▶ TASK DESCRIPTION
Copy the material below exactly, but only from the line with "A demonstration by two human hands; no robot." onward, the final line included.

▶ STORED DATA

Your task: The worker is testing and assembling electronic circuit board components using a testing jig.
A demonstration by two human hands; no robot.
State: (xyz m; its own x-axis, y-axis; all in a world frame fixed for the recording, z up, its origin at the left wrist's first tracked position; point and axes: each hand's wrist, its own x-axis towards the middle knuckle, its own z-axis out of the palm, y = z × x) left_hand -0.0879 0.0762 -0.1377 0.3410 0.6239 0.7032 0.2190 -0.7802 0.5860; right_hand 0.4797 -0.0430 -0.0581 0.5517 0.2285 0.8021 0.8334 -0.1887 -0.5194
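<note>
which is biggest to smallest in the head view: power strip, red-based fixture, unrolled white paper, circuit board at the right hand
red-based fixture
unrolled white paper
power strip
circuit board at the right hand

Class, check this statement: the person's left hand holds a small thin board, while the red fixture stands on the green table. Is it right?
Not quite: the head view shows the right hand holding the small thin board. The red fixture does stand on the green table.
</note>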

▶ OUTPUT
A demonstration by two human hands; no robot.
State: (xyz m; its own x-axis, y-axis; all in a world frame fixed for the recording, z up, its origin at the left wrist's first tracked position; point and axes: each hand's wrist, its own x-axis towards the middle knuckle, its own z-axis out of the palm, y = z × x) left_hand -0.0879 0.0762 -0.1377 0.3410 0.6239 0.7032 0.2190 -0.7802 0.5860; right_hand 0.4797 -0.0430 -0.0581 0.5517 0.2285 0.8021 0.8334 -0.1887 -0.5194
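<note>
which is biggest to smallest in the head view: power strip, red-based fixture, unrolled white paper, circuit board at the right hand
red-based fixture
unrolled white paper
power strip
circuit board at the right hand

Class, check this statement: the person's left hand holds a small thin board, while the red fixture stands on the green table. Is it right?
Not quite: the head view shows the right hand holding the small thin board. The red fixture does stand on the green table.
</note>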

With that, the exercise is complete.